_Work item_:
Your task is to copy the lines of the data below from the line holding "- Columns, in" through the line holding "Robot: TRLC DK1", inclusive, exactly and with nothing added.

_Data_:
━━━━━━

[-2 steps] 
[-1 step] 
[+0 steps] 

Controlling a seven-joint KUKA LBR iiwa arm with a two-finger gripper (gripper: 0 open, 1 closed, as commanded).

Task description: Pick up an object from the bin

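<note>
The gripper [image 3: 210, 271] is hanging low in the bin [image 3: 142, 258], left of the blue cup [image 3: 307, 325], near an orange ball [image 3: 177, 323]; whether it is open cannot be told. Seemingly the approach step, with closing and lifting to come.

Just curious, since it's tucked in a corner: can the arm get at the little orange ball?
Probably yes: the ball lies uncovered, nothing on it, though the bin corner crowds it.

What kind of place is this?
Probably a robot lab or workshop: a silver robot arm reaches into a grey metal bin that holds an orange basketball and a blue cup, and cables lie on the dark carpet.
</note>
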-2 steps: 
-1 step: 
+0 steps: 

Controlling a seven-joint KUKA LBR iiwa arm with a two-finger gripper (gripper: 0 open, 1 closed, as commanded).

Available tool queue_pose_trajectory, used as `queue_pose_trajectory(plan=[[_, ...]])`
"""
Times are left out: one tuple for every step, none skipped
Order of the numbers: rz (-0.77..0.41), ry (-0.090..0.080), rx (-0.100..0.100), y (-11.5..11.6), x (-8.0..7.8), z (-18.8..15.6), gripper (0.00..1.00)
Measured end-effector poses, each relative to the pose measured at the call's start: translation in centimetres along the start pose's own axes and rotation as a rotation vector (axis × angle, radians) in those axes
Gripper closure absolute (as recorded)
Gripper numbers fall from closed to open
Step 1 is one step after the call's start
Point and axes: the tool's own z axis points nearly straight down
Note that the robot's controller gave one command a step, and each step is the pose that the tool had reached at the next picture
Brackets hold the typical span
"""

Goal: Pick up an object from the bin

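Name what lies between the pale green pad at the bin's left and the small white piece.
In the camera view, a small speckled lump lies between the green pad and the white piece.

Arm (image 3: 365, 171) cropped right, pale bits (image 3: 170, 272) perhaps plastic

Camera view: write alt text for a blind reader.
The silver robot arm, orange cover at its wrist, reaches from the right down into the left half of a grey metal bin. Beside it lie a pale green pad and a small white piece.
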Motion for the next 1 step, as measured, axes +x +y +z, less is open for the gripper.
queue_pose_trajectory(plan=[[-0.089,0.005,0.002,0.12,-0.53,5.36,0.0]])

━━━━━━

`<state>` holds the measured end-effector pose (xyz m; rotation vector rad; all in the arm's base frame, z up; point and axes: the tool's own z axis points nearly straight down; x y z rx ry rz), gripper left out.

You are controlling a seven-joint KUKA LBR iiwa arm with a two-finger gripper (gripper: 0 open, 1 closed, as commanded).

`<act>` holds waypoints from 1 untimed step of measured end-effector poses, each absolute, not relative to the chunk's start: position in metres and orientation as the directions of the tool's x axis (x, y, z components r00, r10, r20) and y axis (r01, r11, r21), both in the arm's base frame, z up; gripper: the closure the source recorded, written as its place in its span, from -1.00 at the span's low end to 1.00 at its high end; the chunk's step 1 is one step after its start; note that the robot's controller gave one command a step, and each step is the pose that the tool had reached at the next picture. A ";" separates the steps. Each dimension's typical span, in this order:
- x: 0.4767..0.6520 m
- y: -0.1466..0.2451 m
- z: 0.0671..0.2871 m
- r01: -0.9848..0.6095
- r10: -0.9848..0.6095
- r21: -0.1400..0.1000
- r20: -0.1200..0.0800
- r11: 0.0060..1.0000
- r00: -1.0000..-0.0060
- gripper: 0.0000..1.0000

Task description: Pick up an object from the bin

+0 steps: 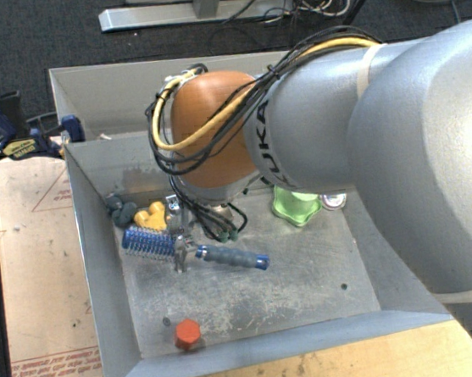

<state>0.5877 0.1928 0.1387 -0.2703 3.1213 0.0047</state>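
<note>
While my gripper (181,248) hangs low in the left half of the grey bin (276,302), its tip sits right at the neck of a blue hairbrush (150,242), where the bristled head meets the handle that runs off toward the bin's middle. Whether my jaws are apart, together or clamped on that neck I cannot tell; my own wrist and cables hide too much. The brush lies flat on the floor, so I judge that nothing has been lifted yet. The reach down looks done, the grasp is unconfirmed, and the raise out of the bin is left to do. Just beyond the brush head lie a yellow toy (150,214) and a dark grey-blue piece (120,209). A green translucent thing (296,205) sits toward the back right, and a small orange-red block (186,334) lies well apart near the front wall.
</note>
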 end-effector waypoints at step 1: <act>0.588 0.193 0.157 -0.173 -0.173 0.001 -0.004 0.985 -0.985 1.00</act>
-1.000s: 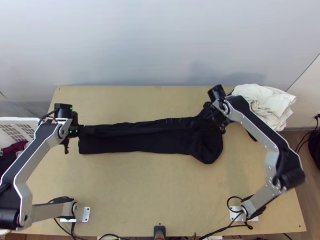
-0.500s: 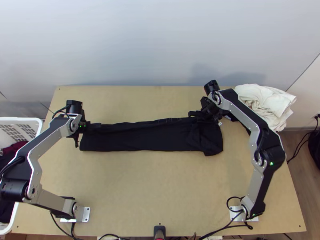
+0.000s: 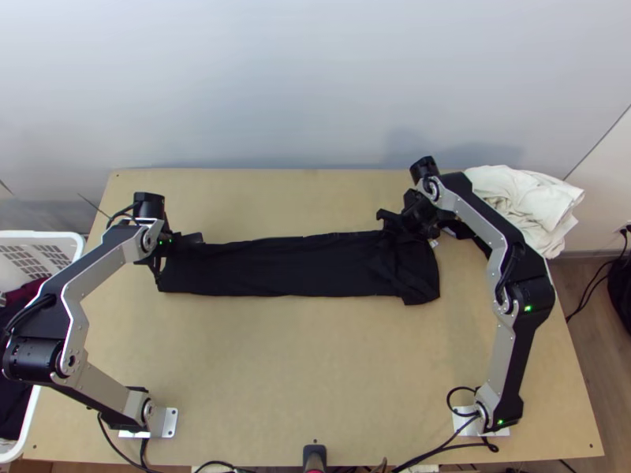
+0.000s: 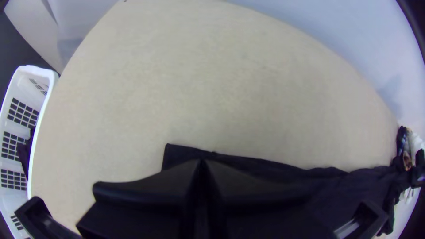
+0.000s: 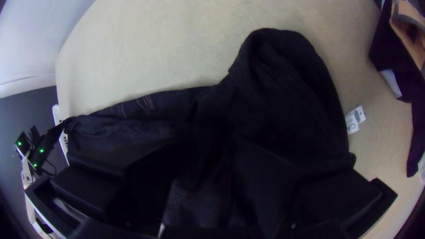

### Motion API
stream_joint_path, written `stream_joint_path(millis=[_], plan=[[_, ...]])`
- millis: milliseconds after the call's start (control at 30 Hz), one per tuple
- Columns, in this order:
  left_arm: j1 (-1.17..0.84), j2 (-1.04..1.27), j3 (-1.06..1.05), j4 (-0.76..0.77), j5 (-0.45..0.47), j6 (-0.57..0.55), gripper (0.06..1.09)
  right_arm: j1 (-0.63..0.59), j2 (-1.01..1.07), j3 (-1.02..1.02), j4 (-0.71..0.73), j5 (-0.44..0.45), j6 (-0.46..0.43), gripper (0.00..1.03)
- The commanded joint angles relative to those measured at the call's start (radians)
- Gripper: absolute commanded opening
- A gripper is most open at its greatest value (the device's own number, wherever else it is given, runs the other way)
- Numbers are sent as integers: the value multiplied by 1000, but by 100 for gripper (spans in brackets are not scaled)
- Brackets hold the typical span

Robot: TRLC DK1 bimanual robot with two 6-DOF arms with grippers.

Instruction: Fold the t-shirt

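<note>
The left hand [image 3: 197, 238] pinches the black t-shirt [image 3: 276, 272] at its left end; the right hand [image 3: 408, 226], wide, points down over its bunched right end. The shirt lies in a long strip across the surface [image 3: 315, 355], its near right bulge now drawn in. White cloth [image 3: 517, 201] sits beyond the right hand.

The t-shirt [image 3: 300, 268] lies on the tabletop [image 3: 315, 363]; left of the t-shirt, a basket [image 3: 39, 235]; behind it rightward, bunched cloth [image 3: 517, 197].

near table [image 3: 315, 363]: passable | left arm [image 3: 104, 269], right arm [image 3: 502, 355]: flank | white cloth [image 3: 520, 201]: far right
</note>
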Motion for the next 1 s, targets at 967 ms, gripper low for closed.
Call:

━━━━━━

_Response to the exercise_:
- Columns, in this order:
  left_arm: j1 (-1.17..0.84), j2 (-1.04..1.27), j3 (-1.06..1.05), j4 (-0.76..0.77), j5 (-0.45..0.47), j6 (-0.57..0.55), gripper (0.06..1.09)
  right_arm: j1 (-0.63..0.59), j2 (-1.01..1.07), j3 (-1.02..1.02), j4 (-0.71..0.73), j5 (-0.44..0.45), j6 (-0.46..0.43), gripper (0.00..1.03)
- The commanded joint angles relative to those measured at the call's start (radians)
- Gripper: absolute commanded opening
- A gripper is most open at its greatest value (the device's own number, wherever else it is given, runs the other way)
- Numbers are sent as integers: the value multiplied by 1000, but by 100 for gripper (spans in brackets are not scaled)
- Brackets hold the typical span

Robot: TRLC DK1 bimanual robot with two 6-DOF arms with grippers.

The exercise was answered in full.